The change agent begins to question the position of opposition leaders, plays on the fears of individuals with weaker convictions, and finally drives a wedge between the "pro" group and "con" forces by helping the latter to seem ridiculous, or ignorant, or dogmatic, or inarticulate--whatever works. The change agent wants certain members of the group to get mad.... The change agent is well-trained in psychological techniques and can fairly well predict everyone's hot buttons. Dissension breaks out. Goals become muddled. Either the group will break up completely or, more likely, the individuals against the policy or program will be shut out (248).
At a business meeting it is not difficult to imagine change agents ridiculing the few brethren who actually know the Scriptures (which is the reason they are opposed to innovations) by calling them "traditionalists," "legalists," "close-minded," and other unflattering names. These sound brethren are frequently painted as troublemakers and disrupters of the peace and harmony of the body. Since most brethren want to avoid confrontation and prefer peace, they side with the change agents, even though they lack Biblical authority for the changes they are introducing.

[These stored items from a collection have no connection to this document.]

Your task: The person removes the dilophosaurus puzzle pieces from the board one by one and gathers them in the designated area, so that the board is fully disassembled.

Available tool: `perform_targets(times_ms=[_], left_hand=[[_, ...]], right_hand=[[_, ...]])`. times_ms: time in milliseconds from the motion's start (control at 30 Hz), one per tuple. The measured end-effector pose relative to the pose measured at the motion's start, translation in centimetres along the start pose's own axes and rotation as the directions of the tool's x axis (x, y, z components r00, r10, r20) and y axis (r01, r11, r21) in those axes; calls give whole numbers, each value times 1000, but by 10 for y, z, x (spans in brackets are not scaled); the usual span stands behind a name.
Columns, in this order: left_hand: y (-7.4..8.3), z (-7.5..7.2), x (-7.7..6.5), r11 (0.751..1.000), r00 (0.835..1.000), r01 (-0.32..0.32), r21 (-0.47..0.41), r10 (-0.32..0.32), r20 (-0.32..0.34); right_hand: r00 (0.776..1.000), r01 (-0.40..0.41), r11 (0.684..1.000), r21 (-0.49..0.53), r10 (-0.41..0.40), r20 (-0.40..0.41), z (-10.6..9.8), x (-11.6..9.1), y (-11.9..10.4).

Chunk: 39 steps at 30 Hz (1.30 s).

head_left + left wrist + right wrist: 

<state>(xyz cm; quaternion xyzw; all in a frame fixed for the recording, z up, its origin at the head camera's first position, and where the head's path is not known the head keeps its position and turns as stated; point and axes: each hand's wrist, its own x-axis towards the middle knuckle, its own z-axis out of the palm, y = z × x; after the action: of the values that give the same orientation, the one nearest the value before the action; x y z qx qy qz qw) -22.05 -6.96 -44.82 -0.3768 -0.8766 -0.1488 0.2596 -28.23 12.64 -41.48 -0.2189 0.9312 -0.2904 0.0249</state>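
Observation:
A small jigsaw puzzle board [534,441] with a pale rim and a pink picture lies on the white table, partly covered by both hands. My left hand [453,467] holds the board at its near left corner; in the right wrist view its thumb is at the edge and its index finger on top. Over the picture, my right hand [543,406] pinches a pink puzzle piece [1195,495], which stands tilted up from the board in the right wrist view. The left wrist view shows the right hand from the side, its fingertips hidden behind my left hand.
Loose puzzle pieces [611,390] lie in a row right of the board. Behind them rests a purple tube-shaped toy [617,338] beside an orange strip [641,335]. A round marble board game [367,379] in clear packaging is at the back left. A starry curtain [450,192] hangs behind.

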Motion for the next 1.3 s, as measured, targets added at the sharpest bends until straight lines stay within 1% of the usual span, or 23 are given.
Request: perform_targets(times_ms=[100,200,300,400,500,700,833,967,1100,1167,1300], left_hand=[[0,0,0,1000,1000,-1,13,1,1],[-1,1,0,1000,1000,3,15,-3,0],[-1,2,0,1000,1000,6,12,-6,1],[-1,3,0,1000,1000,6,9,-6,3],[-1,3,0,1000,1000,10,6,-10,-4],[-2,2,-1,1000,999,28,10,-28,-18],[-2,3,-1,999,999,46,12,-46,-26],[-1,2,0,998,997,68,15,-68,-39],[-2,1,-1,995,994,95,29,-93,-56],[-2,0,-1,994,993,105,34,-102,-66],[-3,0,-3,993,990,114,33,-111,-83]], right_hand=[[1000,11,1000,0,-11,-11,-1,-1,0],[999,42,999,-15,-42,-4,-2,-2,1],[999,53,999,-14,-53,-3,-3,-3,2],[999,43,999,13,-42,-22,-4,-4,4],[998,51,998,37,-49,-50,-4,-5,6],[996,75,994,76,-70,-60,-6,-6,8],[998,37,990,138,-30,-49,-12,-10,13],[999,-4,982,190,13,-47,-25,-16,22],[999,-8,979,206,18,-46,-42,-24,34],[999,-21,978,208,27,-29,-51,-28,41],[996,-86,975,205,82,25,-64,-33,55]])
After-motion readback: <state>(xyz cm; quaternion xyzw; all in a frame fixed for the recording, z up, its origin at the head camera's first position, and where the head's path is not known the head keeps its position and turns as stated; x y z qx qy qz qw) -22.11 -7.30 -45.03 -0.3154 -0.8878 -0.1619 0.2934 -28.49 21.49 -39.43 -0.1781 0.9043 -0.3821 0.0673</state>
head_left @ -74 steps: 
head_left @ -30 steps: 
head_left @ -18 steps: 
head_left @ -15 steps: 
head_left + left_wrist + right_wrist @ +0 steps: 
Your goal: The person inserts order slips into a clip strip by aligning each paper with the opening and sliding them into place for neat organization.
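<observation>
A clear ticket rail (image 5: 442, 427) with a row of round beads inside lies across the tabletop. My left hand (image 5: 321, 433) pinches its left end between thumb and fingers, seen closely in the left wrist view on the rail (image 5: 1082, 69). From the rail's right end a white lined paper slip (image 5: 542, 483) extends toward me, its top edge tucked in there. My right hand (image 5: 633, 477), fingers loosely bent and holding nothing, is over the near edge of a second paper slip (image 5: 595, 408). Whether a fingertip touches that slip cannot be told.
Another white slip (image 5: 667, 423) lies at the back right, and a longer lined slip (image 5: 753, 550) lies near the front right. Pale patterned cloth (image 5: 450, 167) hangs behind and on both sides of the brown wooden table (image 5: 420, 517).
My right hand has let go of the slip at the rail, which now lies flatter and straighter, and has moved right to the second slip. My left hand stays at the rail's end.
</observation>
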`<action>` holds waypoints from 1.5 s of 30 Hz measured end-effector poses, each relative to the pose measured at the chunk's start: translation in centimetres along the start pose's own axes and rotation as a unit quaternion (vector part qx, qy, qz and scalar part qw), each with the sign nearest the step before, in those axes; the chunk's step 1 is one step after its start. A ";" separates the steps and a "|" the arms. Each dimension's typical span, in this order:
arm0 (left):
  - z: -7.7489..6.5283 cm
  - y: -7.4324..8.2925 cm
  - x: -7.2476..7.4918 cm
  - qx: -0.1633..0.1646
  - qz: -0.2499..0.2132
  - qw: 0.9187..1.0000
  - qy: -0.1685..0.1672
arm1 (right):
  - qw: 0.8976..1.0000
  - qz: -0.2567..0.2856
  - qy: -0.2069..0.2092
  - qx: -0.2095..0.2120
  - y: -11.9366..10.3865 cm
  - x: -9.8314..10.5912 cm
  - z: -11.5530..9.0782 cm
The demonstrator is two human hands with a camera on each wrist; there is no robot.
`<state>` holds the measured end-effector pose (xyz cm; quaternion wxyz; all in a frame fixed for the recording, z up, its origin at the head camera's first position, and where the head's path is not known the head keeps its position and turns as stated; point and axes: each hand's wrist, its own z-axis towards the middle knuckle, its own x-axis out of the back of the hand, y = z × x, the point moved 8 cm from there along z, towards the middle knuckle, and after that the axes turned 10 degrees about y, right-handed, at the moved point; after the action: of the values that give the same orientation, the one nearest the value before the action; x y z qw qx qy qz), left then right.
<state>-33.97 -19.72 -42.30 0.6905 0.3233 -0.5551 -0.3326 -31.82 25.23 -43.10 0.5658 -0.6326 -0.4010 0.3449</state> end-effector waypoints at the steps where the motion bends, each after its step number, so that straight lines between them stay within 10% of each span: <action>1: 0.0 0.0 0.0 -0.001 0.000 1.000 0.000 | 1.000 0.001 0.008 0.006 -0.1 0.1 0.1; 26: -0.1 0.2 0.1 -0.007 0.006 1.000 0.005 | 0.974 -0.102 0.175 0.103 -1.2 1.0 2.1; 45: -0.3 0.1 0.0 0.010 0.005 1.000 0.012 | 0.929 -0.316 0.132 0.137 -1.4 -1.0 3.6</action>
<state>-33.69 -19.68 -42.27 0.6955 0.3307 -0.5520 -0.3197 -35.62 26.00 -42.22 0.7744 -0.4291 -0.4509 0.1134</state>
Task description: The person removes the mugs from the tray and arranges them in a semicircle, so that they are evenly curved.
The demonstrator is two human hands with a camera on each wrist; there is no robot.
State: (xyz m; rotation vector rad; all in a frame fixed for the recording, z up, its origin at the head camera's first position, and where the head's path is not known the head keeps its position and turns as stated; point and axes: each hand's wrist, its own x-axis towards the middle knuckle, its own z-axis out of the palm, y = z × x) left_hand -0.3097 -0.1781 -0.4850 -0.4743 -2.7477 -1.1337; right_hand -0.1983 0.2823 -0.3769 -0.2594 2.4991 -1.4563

In school systems, the change agents have all the weight of their educational credentials, the administration, and the NEA behind them. So parents who oppose their professional judgment must be ignorant malcontents. Actually, they are usually concerned citizens opposed to new standards of indecency which some are trying to foist on the children of this nation, but TRUTH is never paramount to either social, political, or religious liberals; so they demonize their opponents, a technique which has proven immensely effective for the Clintons (remember that impeachment was all Ken Starr's fault; it had nothing to do with the lies and the perjury of the president).
Chapter 14, "Moral Neutrality Achieves Virtual Legality," begins with two quotations that the reader may have seen before, but which continue to deserve mention (253):
The philosophy of the school room in one generation will be the philosophy of government in the next.The author describes what has already been introduced in various public schools. In one New York school third graders are being taught that homosexuals should be allowed to marry; a Vermont high school passes out materials "promoting same-sex relations among girls lacking the confidence to have sexual relations with boys!" (254). Many schools are promoting less overt, but just as dangerous materials.
Part III, "The Land of 'Virtual Legality': The Legislative Connection," begins with an identification of various foundations and associations that exercise considerable influence over the nation's schools. Not the least of these is the National Education Association (NEA), which, despite its name, is anti-education. They despise, for example, rote learning. Yet "73% of teachers and 86% of the public surveyed in the same study wanted students to memorize the multiplication tables and learn to compute by hand before using calculators" (277). The NEA is often at odds with the teachers they allegedly represent; much of their philosophy has nothing to do with teaching the fundamentals of knowledge, but everything to do with making certain that children grow up "politically correct." This dogma can be imposed legally:
The three most intrusive pieces of education legislation in recent history--the ones that will alter the lives and rights of most private citizens--are the reauthorized Elementary and Secondary Education Act of 1965 (ESEA), now known as the Improving America's Schools Acts of 1994 (IASA) (Public Law 103-382); the Goals 2000: Educate America Acts (Public Law 103-227); and the School-to-Work Opportunities Act (STW) (Public Law 103-239) (302).